Les États-Unis, accusés d'être les principaux responsables de ce chaos, ont-ils encore la possibilité de reculer ?

À ce stade, un recul unilatéral est stratégiquement impossible. L'administration Trump a brisé le statu quo en lançant l'opération « Furie Épique » ; faire marche arrière maintenant laisserait un Iran blessé, radicalisé et potentiellement nucléaire, ce qui ruinerait la crédibilité américaine face à la Chine ou la Corée du Nord. Washington est désormais condamné à une « fuite en avant » pour imposer un nouvel ordre par la force, car seul un dénouement rapide peut rouvrir le détroit d’Ormuz et stopper l’asphyxie de l’économie mondiale.

Dans ce chaos, qui est réellement apte à conduire une médiation efficace pour stopper l'escalade ?

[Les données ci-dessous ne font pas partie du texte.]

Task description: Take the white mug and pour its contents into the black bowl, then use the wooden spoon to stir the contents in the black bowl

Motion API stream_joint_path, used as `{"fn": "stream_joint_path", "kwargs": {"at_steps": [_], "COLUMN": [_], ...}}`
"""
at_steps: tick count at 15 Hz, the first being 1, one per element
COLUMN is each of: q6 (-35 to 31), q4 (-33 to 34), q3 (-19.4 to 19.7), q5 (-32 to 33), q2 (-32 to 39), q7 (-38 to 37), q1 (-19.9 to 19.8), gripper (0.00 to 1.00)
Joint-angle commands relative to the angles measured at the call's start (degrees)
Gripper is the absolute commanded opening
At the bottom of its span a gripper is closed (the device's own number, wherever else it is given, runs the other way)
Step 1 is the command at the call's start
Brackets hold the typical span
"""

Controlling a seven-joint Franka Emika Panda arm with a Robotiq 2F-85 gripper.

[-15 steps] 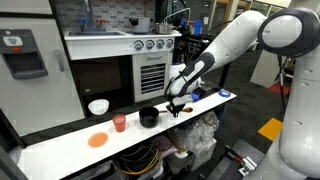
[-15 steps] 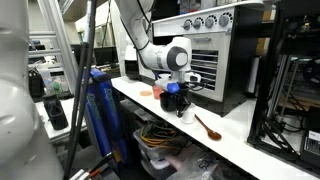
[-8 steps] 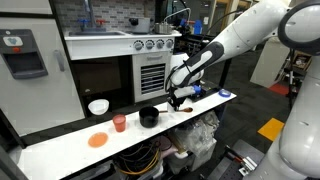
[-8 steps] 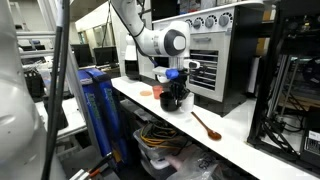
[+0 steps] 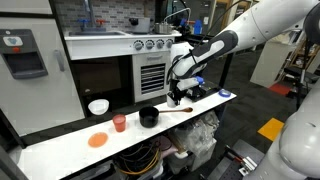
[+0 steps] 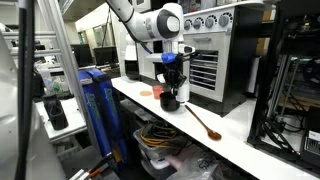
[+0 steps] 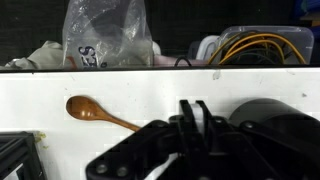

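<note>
The black bowl (image 5: 148, 117) (image 6: 168, 99) stands on the white table, at the right edge of the wrist view (image 7: 275, 125). My gripper (image 5: 178, 96) (image 6: 170, 80) (image 7: 195, 104) hangs above the table, just beside the bowl. Its jaws are shut on a thin white wall, which looks like the rim of the white mug (image 7: 196, 120); the rest of the mug is hidden by the fingers. The wooden spoon (image 7: 88, 108) (image 6: 205, 122) lies flat on the table on the side of the gripper away from the bowl.
A red cup (image 5: 119, 122), a flat orange disc (image 5: 97, 140) and a wider white bowl (image 5: 98, 106) sit further along the table. A toy oven (image 5: 150, 70) stands behind. Beyond the table's front edge lie a plastic bag (image 7: 100, 35) and yellow cables (image 7: 255, 45).
The gripper has risen from table height beside the black bowl to well above it, staying shut. The spoon and bowl have not moved.
</note>
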State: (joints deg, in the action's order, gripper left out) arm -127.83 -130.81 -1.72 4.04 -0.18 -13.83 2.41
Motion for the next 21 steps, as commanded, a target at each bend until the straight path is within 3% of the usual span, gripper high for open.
{"fn": "stream_joint_path", "kwargs": {"at_steps": [1, 5, 6, 21], "q6": [1.63, 3.22, 2.10, 2.42], "q4": [-1.50, -2.66, -0.68, -1.55], "q3": [-0.50, -0.94, -0.79, -0.95], "q5": [1.01, 2.16, 0.84, 1.31], "q2": [-2.49, -3.17, -1.46, -1.62], "q7": [1.35, 2.50, 1.52, 1.74], "q1": [0.09, 0.11, -0.07, -0.04], "gripper": [0.02, 0.02, 0.09, 0.09]}}
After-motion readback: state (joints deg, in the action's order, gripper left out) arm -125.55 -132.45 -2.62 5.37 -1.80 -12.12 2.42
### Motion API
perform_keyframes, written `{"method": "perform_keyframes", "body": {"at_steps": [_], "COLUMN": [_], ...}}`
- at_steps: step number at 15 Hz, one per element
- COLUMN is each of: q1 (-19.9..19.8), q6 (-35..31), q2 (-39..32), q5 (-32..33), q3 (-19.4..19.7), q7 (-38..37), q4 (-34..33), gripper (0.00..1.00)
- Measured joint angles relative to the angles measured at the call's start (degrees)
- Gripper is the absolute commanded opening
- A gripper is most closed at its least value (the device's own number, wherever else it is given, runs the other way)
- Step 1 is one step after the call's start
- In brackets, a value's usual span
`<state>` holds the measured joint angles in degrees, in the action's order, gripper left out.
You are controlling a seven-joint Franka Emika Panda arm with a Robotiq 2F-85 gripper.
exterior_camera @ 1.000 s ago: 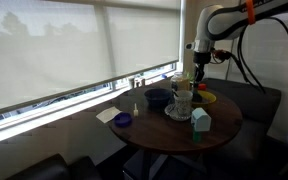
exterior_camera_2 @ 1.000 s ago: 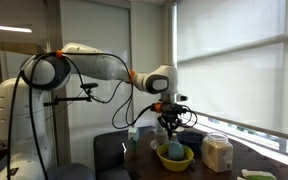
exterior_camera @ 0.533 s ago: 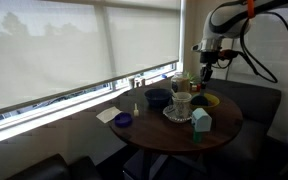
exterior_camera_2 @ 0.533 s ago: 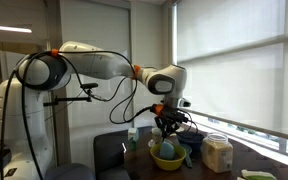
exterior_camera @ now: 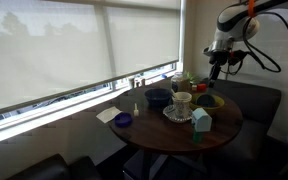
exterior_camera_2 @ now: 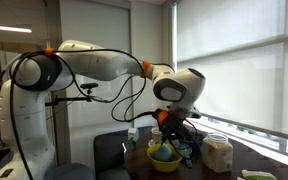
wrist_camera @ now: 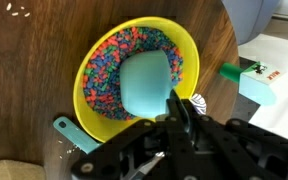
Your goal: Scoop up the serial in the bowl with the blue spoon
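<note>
With my gripper point(wrist_camera: 181, 108) clamped on the blue spoon point(wrist_camera: 147, 82), I'd push its scoop under the cereal point(wrist_camera: 104, 70) in the bowl point(wrist_camera: 190, 55), then lift it level

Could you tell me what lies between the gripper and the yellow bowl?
The blue spoon, scoop on the cereal in the bowl, handle reaching the gripper; wrist view.
</note>
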<state>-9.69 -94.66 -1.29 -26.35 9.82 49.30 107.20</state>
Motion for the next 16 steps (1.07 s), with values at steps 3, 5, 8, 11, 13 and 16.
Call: {"method": "perform_keyframes", "body": {"at_steps": [3,5,8,11,13,16], "q1": [-2.7,-4.5,-7.0,-8.8,-9.8,-11.2], "q6": [2.9,4.9,7.8,10.0,11.2,12.2], "q2": [-1.9,-3.5,-5.8,-7.7,-8.8,-9.9], "q5": [-6.2,-10.1,-14.9,-18.5,-20.4,-23.4], "q3": [2.0,3.0,4.0,4.5,4.7,5.3], "q7": [2.7,4.7,7.1,9.0,10.1,11.6], "q4": [0.0,0.0,0.0,0.0,0.0,0.2], "gripper": [0.03,0.03,0.03,0.03,0.03,0.09]}}
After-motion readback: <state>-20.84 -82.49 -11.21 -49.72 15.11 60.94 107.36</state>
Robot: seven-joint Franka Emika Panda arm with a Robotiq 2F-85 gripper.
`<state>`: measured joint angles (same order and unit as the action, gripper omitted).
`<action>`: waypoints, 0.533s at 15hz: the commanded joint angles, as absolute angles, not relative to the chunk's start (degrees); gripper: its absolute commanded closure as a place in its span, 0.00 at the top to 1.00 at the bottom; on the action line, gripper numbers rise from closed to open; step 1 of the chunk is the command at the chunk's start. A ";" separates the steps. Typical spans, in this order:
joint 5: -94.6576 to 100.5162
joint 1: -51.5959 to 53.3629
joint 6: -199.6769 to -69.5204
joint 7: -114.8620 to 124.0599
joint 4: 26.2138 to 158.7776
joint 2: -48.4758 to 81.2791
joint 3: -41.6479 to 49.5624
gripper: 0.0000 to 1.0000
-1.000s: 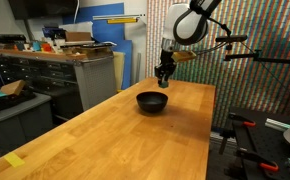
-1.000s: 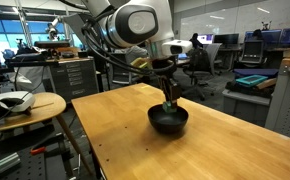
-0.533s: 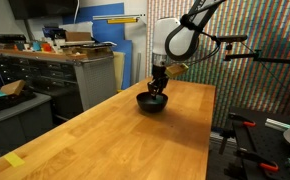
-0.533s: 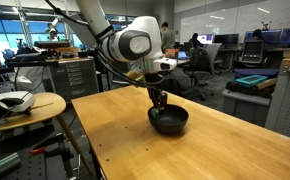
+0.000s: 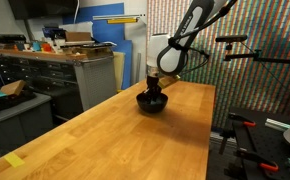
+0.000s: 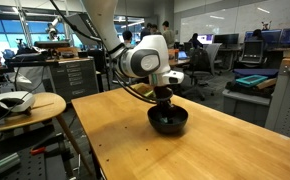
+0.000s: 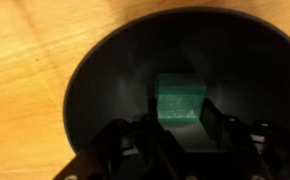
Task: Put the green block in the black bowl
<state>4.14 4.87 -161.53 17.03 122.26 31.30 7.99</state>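
Observation:
The black bowl (image 5: 152,104) stands on the wooden table, and it also shows in an exterior view (image 6: 170,123). My gripper (image 5: 153,92) reaches down into the bowl in both exterior views (image 6: 165,104). In the wrist view the bowl (image 7: 85,85) fills the frame. The green block (image 7: 180,95) sits between my two fingertips (image 7: 180,122), low inside the bowl over its dark floor. Both fingers lie against the block's sides. The block is hidden in both exterior views.
The wooden table (image 5: 115,130) stretches wide toward the camera, with its edge near the bowl on one side (image 6: 105,150). A round side table with a white object (image 6: 20,102) stands beside it. Cabinets and shelves (image 5: 45,65) stand beyond.
My gripper has swung over the bowl and dropped down into it, carrying the block. The bowl has not moved.

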 commanded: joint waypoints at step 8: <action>-0.46 -3.17 -151.93 5.76 122.50 22.78 4.16 1.00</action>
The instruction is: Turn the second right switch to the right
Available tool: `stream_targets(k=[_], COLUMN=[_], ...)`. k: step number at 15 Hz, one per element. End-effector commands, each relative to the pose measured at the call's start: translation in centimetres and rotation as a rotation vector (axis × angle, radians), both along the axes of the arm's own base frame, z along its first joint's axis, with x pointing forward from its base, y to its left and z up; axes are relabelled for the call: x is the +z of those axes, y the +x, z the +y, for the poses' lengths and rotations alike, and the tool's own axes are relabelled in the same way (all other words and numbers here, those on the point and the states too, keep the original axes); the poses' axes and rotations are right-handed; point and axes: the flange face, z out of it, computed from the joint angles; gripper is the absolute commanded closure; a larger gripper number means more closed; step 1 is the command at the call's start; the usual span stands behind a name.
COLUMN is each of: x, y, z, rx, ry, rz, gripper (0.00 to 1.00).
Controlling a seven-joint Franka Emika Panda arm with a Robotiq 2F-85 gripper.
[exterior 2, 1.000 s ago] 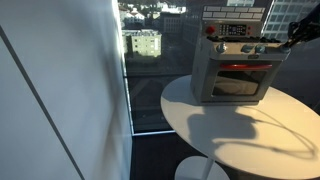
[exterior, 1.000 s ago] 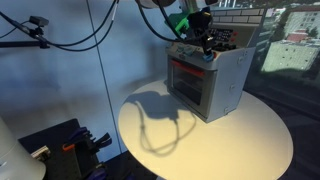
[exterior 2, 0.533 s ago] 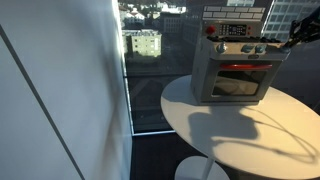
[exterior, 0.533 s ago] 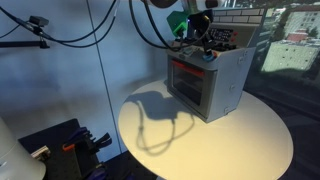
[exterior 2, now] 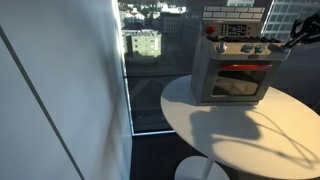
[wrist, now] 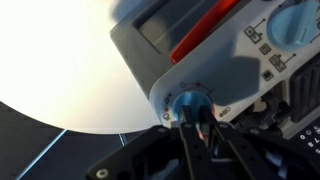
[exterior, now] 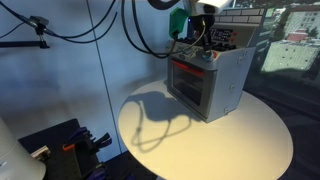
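A small grey toy oven (exterior: 208, 82) is sitting on a round white table (exterior: 245, 145) in the upper right of the frame in an exterior view, and it is showing again, front on, at the right of the frame (exterior 2: 238, 78) with the table (exterior 2: 265, 145) spreading below it. The gripper (exterior: 197, 38) is hanging over the top front edge of the oven, with dark cables (exterior: 135, 30) looping away toward the upper left. In the wrist view the gripper (wrist: 195, 127) is coming in from the bottom edge and its fingers (wrist: 185, 135) are lying close together, their tips reaching the lower rim of a blue knob (wrist: 190, 101) just below the middle of the frame. Whether the tips are pinching that knob or only touching it is too blurred to tell. The knob is sitting on the oven's control panel (wrist: 230, 75), near the panel's end, while more pale blue controls (wrist: 292, 20) are showing further along it toward the upper right. A red handle (wrist: 205, 32) is running diagonally across the oven door above the panel.
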Motion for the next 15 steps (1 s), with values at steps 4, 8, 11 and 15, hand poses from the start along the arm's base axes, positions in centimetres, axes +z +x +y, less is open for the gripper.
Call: stream_targets(k=[4,8,11,15], x=[0.2,0.1,0.2,0.2], y=[-0.6,-0.8,-1.0,-1.4], z=[-1.4,-1.7,-1.8,-1.7], rx=[-0.153,-0.174,-0.174,-0.157], ry=[0.152,0.194,0.188,0.171], rz=[-0.053,-0.061,-0.067,-0.06], gripper=[0.95,0.69,0.45,0.15])
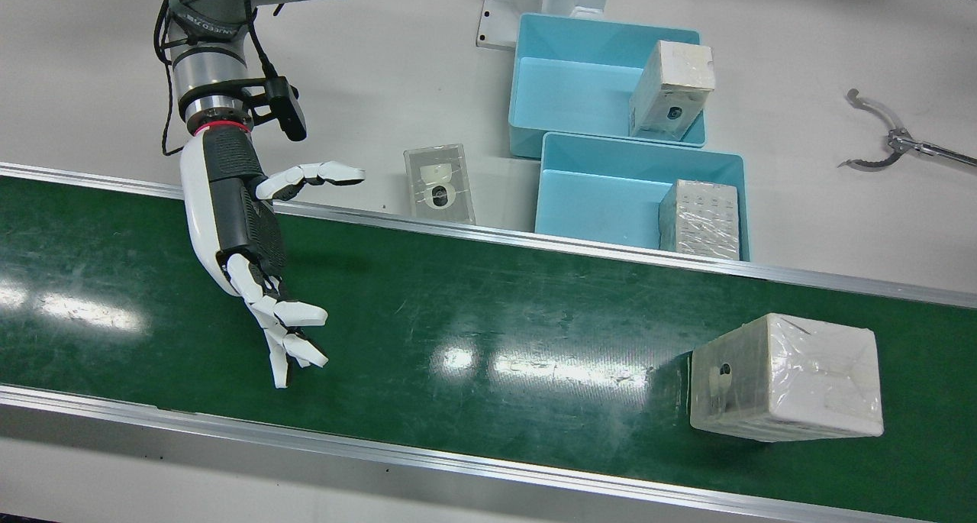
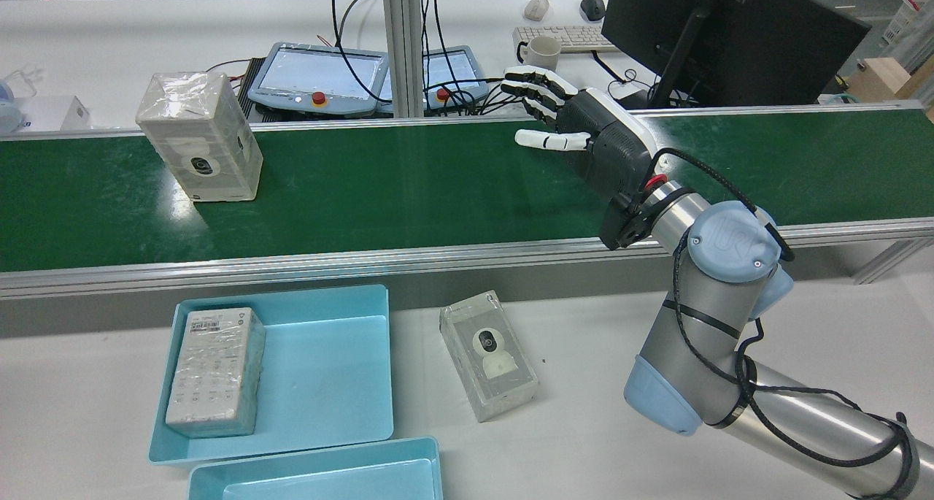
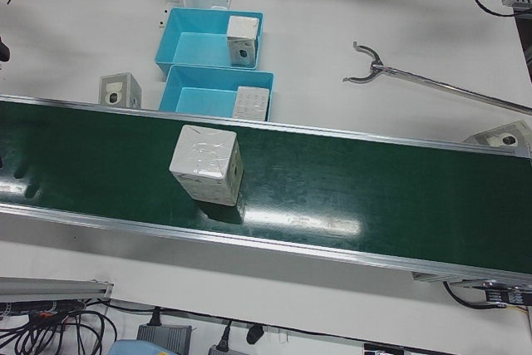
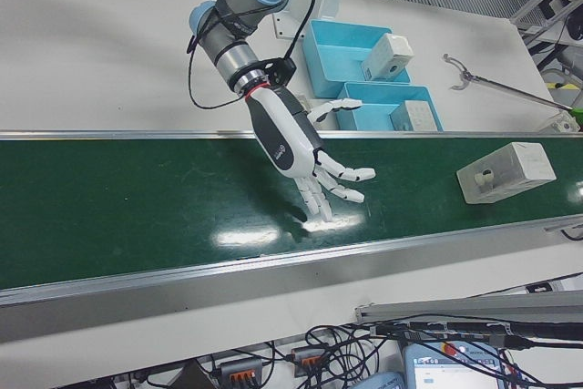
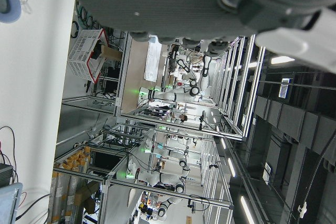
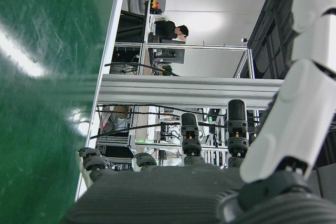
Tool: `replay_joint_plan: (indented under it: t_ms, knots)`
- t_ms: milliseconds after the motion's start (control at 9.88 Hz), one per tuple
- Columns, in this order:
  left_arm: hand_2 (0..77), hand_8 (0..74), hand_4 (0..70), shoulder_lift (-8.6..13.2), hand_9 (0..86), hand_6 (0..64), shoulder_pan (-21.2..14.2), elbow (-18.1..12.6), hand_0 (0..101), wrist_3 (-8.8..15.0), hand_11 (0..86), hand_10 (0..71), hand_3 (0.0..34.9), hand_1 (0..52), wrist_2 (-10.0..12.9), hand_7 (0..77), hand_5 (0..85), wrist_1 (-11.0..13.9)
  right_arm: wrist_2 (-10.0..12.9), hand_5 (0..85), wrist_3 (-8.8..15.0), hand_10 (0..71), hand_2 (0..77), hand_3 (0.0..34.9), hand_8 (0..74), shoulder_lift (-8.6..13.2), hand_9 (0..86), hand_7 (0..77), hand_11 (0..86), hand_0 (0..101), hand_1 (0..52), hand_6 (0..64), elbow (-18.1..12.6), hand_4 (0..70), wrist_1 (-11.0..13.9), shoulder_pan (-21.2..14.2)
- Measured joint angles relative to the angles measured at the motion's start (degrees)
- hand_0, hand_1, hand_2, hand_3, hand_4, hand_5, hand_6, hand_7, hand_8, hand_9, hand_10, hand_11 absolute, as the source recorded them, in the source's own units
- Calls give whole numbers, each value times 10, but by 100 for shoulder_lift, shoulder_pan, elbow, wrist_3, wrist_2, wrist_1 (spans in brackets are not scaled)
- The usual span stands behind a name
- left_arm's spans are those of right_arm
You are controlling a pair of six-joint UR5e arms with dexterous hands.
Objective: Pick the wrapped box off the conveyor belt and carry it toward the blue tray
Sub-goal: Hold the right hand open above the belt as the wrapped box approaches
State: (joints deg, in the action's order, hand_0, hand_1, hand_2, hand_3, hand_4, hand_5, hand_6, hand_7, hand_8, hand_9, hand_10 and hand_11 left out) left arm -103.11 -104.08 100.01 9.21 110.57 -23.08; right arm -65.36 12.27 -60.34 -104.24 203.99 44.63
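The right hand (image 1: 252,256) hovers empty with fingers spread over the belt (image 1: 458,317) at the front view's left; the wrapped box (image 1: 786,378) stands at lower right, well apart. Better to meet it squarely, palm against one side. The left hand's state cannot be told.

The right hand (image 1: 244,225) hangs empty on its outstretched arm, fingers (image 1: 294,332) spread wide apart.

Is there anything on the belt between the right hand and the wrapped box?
Nothing visible. The right hand hangs open over the conveyor belt, and only bare green belt lies between it and the wrapped box.
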Motion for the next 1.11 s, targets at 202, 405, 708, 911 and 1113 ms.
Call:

La clé est économique. Le pétrole a bondi de 20 % ; la Chine, l’Europe et l’Inde exigent un cessez-le-feu sous dix jours pour éviter une récession mondiale. Seul un axe Oman-Qatar-Chine peut forcer le dialogue. Oman pour le lien diplomatique, le Qatar pour le levier financier, et la Chine pour la pression économique brute.

Conversation menée par Augustin Roger MOMOKANA avec GROK (IA de X) assisté par Google AI

Image d’illustration : Grok, l’IA de xAI, survole la carte de l’Iran et de ses voisins – Focus sur le Détroit d’Ormuz, point stratégique au cœur du conflit actuel (mars 2026) – Entretien exclusif sur Komiaza.com.